GOAL OF THE EXERCISE>
Pick out the lines below that contain the string "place" and copy them all.

-- EXERCISE INPUT follows --

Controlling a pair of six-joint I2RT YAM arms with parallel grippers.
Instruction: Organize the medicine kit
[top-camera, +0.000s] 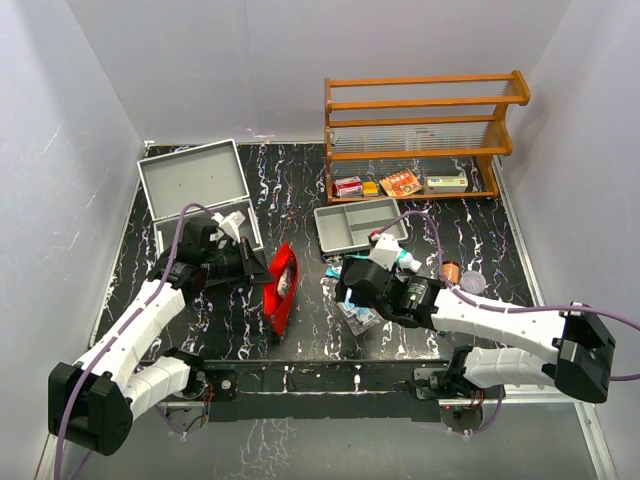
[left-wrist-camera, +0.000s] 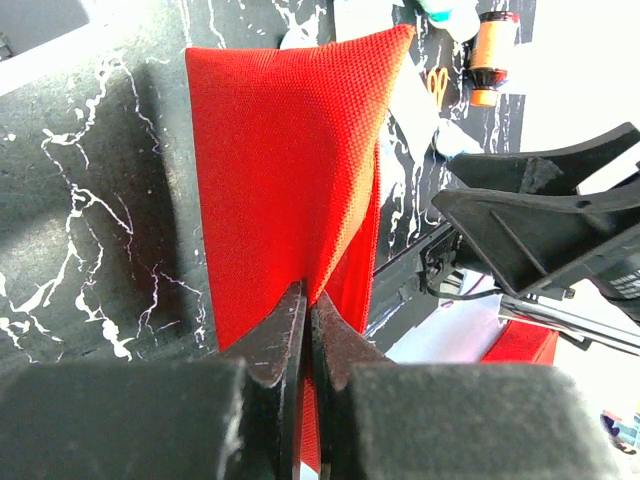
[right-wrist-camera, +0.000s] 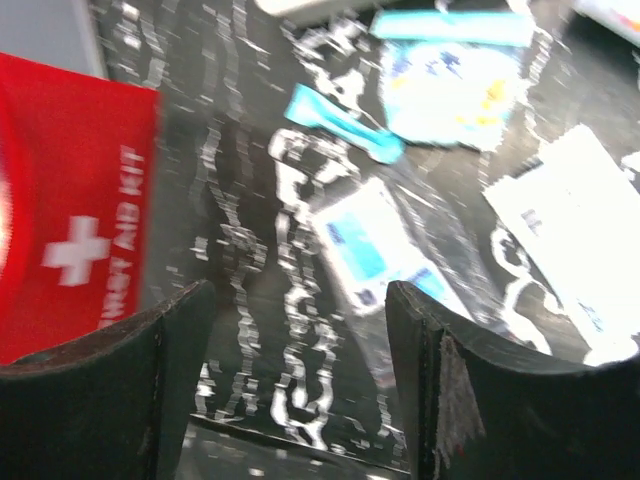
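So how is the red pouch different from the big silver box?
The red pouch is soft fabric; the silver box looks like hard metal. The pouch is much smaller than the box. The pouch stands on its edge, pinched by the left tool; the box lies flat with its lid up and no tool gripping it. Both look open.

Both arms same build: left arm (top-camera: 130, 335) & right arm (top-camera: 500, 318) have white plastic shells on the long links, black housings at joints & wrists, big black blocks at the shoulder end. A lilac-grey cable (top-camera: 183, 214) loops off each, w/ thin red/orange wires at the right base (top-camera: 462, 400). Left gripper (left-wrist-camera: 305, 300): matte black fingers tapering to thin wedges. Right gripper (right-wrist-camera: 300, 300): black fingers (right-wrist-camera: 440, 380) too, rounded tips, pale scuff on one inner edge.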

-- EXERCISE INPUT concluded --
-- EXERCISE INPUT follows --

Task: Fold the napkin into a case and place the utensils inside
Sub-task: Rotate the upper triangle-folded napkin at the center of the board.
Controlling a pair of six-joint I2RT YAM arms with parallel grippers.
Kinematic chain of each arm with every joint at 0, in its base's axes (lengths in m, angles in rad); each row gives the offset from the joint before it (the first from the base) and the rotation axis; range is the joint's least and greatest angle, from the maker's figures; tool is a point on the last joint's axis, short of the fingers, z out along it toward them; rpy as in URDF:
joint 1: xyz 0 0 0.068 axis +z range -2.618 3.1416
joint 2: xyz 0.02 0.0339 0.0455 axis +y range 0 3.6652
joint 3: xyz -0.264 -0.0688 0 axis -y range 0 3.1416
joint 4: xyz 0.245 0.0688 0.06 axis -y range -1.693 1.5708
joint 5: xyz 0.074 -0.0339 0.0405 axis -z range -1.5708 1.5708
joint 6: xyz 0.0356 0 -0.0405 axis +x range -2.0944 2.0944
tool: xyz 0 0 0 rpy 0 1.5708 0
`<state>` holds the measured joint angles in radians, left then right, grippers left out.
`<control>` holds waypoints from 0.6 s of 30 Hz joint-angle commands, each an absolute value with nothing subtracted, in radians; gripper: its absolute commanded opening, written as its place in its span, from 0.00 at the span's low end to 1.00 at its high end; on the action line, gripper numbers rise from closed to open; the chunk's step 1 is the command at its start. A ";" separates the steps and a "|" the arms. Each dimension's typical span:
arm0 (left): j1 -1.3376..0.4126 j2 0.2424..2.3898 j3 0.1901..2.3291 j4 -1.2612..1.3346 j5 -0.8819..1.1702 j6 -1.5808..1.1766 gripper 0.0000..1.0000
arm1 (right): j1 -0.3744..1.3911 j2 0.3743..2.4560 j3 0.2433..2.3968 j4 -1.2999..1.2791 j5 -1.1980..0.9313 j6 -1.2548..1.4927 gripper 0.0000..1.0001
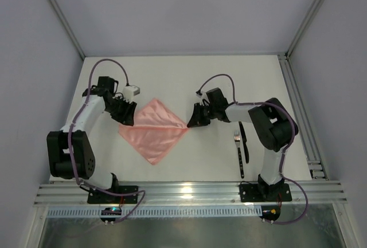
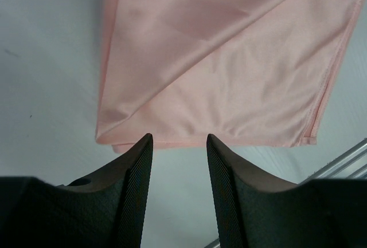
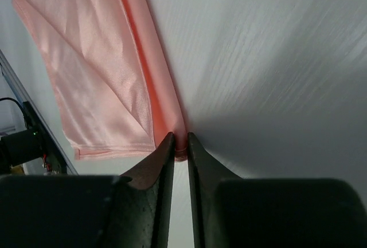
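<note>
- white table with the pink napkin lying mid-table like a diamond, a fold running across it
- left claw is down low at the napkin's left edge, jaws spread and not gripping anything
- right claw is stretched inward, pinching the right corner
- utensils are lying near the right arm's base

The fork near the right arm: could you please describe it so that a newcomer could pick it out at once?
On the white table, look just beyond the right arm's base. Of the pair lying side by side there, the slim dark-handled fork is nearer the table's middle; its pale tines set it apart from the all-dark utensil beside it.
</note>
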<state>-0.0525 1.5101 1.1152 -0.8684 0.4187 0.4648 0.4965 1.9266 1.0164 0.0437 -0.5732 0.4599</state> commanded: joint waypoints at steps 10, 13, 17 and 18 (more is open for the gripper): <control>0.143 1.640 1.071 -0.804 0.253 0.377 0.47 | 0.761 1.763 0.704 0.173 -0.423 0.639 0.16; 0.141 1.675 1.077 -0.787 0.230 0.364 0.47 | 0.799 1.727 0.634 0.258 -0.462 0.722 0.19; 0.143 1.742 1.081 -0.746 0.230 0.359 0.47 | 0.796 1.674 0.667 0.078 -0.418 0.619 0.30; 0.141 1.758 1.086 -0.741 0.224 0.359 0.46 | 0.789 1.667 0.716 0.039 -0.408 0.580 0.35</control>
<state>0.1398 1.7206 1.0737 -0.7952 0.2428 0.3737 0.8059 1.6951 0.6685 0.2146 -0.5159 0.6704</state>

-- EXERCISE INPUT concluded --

OUTPUT OF THE EXERCISE>
Task: Fold the napkin into a case and place the utensils inside
`<control>` holds waypoints from 0.6 s of 30 Hz joint-angle commands, each an absolute value with nothing subtracted, in radians; gripper: its absolute commanded opening, written as its place in its span, from 0.00 at the span's low end to 1.00 at its high end; on the action line, gripper numbers rise from closed to open; the chunk's step 1 is the command at its start. A ";" separates the steps and a "|" the arms. Each dimension's typical span:

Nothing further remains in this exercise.